Task description
Which lines of the entries contain the word "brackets"? Please list them.

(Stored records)
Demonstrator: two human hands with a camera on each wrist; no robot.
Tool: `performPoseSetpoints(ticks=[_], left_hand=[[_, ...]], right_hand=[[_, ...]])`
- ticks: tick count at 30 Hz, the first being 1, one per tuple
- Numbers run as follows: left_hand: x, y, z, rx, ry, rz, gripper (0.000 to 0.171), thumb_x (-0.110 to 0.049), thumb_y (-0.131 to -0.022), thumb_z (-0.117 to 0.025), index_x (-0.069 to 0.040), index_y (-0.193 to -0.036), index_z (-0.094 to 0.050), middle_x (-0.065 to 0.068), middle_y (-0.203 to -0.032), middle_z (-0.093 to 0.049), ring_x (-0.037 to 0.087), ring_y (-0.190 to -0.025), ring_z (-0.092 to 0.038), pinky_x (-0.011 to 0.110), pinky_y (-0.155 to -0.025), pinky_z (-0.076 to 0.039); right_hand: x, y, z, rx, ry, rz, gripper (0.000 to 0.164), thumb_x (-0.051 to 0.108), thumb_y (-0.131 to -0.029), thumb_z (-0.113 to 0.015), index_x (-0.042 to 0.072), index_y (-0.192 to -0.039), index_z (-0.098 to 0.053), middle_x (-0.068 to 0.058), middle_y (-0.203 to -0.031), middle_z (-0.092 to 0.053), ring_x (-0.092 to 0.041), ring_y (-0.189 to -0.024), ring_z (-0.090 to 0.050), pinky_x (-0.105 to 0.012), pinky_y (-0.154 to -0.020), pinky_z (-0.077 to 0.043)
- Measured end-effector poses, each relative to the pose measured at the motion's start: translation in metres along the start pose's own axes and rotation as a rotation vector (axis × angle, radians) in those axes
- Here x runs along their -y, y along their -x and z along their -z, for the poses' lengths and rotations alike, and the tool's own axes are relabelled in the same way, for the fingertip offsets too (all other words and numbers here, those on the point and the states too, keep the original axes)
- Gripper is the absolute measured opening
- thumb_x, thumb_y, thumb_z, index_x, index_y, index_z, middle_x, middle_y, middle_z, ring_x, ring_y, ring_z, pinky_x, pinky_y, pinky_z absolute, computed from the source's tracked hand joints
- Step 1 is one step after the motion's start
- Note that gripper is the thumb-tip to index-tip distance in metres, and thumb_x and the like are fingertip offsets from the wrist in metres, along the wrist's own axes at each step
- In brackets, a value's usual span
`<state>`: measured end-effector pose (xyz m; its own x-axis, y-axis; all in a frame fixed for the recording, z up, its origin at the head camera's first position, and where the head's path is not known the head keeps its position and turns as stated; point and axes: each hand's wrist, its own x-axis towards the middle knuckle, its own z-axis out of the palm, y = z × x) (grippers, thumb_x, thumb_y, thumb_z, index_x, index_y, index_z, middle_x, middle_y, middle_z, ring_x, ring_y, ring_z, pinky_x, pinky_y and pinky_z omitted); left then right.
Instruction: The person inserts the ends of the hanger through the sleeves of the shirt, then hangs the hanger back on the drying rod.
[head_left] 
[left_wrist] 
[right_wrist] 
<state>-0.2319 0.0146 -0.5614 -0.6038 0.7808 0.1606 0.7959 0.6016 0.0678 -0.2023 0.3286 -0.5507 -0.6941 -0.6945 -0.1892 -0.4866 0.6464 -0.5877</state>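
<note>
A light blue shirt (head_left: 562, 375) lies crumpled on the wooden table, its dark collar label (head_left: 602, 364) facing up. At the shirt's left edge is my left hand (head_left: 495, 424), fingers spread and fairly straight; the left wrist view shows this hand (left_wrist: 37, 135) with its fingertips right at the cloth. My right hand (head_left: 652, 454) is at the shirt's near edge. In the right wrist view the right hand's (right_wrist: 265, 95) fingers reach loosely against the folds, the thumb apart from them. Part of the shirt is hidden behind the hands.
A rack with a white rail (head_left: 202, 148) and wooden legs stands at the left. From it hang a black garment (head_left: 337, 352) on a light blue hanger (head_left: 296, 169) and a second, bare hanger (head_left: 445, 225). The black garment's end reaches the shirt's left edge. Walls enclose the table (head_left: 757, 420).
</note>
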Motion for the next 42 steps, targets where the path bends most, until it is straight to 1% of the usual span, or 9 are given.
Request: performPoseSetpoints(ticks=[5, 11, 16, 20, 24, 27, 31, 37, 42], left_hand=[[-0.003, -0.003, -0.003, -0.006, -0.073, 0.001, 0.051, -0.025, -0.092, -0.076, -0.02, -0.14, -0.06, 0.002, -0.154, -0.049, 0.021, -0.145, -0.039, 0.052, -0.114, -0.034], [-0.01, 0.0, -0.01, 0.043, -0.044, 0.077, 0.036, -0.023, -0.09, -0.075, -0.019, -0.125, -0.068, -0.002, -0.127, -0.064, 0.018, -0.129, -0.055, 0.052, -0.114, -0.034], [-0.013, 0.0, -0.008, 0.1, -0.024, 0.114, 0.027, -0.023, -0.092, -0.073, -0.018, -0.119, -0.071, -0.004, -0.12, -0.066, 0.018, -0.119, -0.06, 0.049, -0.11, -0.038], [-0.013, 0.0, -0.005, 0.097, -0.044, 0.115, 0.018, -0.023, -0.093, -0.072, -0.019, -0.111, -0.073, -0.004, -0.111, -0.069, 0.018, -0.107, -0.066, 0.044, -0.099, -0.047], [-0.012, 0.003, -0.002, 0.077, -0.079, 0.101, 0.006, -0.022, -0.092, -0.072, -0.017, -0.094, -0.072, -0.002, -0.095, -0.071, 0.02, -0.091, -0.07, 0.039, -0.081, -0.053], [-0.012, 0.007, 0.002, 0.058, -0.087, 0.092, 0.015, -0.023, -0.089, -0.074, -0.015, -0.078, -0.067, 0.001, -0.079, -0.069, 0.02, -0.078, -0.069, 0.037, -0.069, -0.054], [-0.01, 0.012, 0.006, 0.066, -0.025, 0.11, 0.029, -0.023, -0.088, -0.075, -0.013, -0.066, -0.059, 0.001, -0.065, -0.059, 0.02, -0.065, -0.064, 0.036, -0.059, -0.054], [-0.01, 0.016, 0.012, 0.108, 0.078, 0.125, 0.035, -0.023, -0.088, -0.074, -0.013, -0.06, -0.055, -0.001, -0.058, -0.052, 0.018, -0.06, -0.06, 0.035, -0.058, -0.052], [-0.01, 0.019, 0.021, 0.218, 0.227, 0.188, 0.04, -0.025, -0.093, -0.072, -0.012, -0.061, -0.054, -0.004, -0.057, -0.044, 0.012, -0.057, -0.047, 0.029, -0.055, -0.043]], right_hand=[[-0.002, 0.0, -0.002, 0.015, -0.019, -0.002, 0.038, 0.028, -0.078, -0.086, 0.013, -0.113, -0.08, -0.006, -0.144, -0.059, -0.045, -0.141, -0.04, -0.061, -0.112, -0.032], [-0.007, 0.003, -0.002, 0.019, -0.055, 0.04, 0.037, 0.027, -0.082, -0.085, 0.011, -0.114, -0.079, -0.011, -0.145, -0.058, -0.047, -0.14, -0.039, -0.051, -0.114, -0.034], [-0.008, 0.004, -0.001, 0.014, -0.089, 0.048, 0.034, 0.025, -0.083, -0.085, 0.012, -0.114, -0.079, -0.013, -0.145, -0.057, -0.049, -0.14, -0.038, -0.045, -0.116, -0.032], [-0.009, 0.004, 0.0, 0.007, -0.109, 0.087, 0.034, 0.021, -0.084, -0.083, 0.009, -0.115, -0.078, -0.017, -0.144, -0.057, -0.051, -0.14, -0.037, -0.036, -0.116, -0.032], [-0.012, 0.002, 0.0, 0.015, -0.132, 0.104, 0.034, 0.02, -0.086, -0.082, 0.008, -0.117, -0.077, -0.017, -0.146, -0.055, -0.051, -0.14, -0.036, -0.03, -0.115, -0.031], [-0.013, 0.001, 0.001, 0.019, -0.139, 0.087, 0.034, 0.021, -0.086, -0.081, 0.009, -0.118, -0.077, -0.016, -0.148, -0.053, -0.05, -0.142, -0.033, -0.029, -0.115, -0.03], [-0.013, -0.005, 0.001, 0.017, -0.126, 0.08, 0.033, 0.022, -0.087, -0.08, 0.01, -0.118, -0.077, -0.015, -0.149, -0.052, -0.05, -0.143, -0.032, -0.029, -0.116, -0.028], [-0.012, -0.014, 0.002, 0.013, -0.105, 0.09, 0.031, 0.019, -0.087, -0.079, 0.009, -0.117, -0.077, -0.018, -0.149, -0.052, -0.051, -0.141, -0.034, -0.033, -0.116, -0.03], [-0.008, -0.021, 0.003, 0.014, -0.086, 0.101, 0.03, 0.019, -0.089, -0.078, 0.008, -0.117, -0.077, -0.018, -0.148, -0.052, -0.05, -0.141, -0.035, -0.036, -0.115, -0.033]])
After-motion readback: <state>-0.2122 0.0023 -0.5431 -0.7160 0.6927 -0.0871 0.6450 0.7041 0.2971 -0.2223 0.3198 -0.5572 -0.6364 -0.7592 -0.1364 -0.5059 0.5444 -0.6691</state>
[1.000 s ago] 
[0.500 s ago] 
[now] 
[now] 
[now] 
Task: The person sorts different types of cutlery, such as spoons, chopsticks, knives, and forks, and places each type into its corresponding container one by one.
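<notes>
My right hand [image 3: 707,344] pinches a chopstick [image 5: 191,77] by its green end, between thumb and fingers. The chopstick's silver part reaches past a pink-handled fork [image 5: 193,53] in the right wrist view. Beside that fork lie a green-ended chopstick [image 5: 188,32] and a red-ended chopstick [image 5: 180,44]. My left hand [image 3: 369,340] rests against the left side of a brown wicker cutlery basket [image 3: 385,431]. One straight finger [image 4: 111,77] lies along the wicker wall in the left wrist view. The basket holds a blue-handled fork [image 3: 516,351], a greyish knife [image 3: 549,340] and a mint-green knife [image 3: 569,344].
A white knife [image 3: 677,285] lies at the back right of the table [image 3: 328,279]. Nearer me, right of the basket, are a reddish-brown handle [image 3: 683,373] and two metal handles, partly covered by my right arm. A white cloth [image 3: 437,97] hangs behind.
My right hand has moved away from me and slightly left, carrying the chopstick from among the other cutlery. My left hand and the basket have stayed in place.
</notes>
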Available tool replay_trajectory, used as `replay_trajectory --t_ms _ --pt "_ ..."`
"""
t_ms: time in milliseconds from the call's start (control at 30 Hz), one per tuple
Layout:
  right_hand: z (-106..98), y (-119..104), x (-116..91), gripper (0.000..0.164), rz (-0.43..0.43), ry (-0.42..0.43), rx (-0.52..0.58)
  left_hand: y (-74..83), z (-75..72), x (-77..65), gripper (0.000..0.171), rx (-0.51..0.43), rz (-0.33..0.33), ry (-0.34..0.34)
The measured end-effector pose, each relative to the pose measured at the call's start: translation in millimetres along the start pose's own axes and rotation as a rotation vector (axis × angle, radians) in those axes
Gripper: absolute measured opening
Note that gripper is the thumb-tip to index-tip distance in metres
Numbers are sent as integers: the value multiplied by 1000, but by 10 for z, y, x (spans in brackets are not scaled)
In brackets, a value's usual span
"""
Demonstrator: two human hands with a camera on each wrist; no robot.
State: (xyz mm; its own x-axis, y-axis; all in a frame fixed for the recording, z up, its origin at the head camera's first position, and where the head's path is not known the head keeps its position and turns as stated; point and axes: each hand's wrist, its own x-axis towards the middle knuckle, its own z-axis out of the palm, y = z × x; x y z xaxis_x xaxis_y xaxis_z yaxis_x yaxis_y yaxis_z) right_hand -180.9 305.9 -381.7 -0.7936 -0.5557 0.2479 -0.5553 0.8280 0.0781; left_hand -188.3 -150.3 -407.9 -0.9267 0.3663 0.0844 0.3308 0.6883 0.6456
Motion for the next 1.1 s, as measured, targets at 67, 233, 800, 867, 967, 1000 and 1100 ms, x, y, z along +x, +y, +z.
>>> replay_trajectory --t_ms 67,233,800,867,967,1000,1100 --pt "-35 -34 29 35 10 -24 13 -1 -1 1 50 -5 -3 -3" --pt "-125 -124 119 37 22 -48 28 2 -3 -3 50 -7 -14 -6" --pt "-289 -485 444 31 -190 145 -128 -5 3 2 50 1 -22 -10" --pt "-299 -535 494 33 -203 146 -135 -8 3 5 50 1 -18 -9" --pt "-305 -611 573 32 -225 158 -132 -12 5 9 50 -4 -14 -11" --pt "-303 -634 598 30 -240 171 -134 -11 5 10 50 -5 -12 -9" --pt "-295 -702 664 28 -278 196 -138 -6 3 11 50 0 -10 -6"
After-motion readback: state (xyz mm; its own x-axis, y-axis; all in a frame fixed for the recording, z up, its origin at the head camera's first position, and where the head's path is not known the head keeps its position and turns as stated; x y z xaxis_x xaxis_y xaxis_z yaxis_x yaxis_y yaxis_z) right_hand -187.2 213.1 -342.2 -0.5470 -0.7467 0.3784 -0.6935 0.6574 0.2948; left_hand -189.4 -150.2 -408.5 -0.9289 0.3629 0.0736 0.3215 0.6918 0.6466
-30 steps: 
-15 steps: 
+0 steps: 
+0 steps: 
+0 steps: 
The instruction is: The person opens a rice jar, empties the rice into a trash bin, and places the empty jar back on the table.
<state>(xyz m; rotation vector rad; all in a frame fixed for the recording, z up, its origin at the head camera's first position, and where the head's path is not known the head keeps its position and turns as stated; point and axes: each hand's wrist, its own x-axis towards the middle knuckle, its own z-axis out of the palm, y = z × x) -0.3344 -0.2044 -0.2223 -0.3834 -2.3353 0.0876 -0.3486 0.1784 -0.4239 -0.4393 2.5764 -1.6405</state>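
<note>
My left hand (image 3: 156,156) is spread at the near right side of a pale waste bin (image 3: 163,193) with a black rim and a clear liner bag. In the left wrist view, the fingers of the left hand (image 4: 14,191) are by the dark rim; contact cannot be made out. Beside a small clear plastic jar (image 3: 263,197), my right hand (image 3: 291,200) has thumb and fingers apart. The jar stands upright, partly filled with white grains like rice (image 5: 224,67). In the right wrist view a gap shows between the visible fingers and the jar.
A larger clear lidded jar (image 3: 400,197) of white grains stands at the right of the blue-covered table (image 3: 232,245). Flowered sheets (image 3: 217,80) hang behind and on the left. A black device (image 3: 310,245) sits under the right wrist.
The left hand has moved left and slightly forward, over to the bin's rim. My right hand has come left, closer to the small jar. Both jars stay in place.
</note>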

Exercise output
- In brackets, a value's usual span
Numbers are sent as integers: the value multiplied by 1000, but by 10 for z, y, x (spans in brackets are not scaled)
In brackets, a value's usual span

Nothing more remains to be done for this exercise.